- City: Collingwood, Ontario
- League: OJHL
- Division: North
- Founded: 2019
- Home arena: Eddie Bush Memorial Arena
- General manager: Andrew Campoli
- Head coach: Andrew Campoli
- Website: cwoodblues.com

Franchise history
- 1974-2019: Kingston Voyageurs
- 2019–2020: Collingwood Colts

= Collingwood Blues (2020) =

Junior ice hockey team

The Collingwood Blues are a junior ice hockey team in the Ontario Junior Hockey League (OJHL) based in Collingwood, Ontario, and the 2024 Centennial Cup national championship team.

== History ==

The team came into being with sale and relocation of the Kingston Voyageurs to Collingwood after the 2018–19 OJHL season. The Kingston Voyageurs had been a league staple since 1974. After the 2019–20 OJHL season, the team was rebranded the Collingwood Blues.

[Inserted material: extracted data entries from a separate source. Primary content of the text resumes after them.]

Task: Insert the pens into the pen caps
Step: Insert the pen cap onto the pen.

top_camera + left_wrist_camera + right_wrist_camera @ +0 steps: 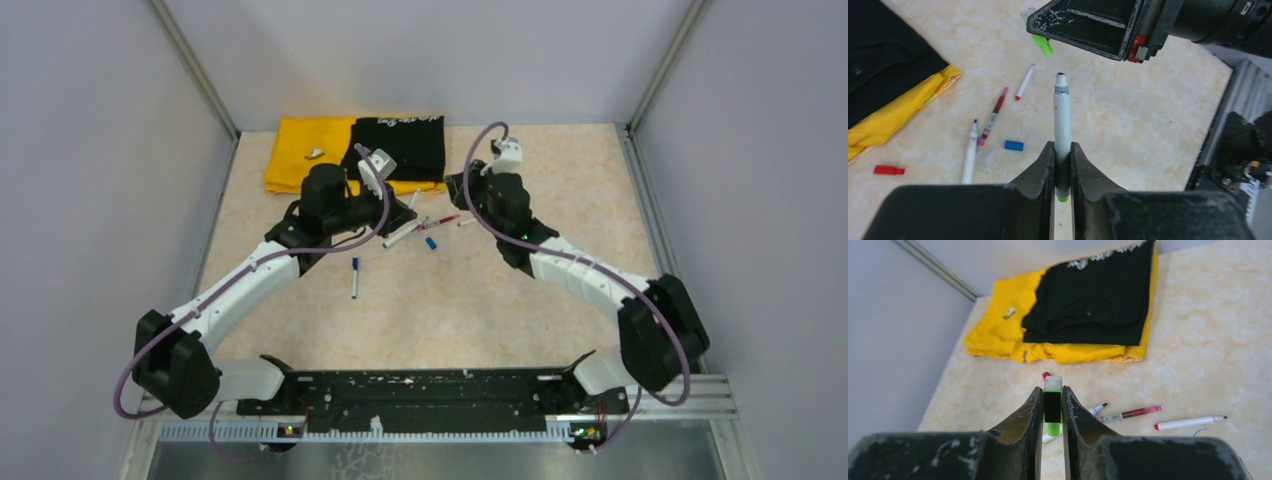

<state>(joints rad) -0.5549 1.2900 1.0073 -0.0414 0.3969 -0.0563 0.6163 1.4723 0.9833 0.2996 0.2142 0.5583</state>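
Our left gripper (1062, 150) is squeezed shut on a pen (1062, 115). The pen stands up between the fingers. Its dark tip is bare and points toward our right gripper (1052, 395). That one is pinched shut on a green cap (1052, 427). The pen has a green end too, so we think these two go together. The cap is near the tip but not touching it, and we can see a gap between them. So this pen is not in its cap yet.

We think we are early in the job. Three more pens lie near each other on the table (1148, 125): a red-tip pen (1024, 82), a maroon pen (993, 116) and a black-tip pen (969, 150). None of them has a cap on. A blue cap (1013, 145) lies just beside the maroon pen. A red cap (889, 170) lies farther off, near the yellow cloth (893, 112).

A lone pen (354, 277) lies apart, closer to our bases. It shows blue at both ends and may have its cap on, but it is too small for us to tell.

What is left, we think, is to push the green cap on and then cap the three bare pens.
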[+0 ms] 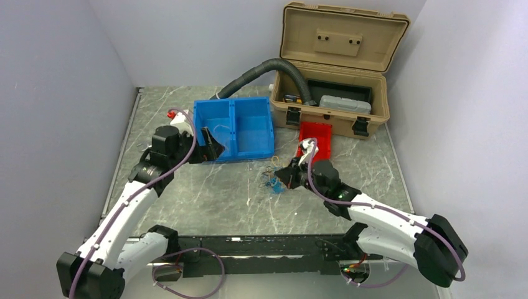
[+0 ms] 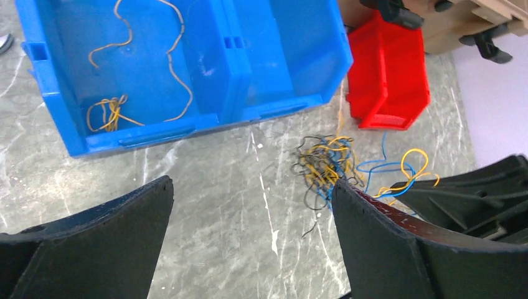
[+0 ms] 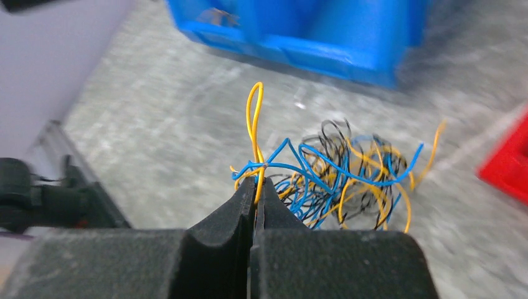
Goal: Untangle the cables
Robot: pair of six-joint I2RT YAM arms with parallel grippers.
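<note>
A tangle of thin yellow, blue and black cables (image 1: 273, 181) (image 2: 324, 163) (image 3: 339, 177) lies on the marble table in front of the blue bin. My right gripper (image 1: 288, 176) (image 3: 255, 184) is shut on a yellow cable of that tangle; a yellow loop stands up above the fingertips and blue strands cross it. Loose yellow cables (image 2: 113, 112) lie in the left compartment of the blue bin (image 1: 249, 153) (image 2: 155, 134). My left gripper (image 1: 212, 148) (image 2: 252, 184) hangs open at the bin's front left, with only bare table between its fingers.
A red bin (image 1: 315, 140) (image 2: 389, 81) sits right of the blue bin. Behind it stands an open tan case (image 1: 336, 37), with a thick grey corrugated hose (image 1: 261, 67) running into it. White walls close in the table on both sides.
</note>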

The 2020–21 OJHL season was cancelled due to public health restrictions related to the COVID-19 pandemic.

The Blues won consecutive league championships in 2023 and 2024. They went on to win the 2024 Centennial Cup national championship tournament in 2024.

== Arena ==

The team plays its home games at the Eddie Bush Memorial Arena in Collingwood. In 2024, the team entered a 10-year agreement with the Town of Collingwood to continue its use of facility, following protracted negotiations. The agreement included the option to renew for a further 10 years.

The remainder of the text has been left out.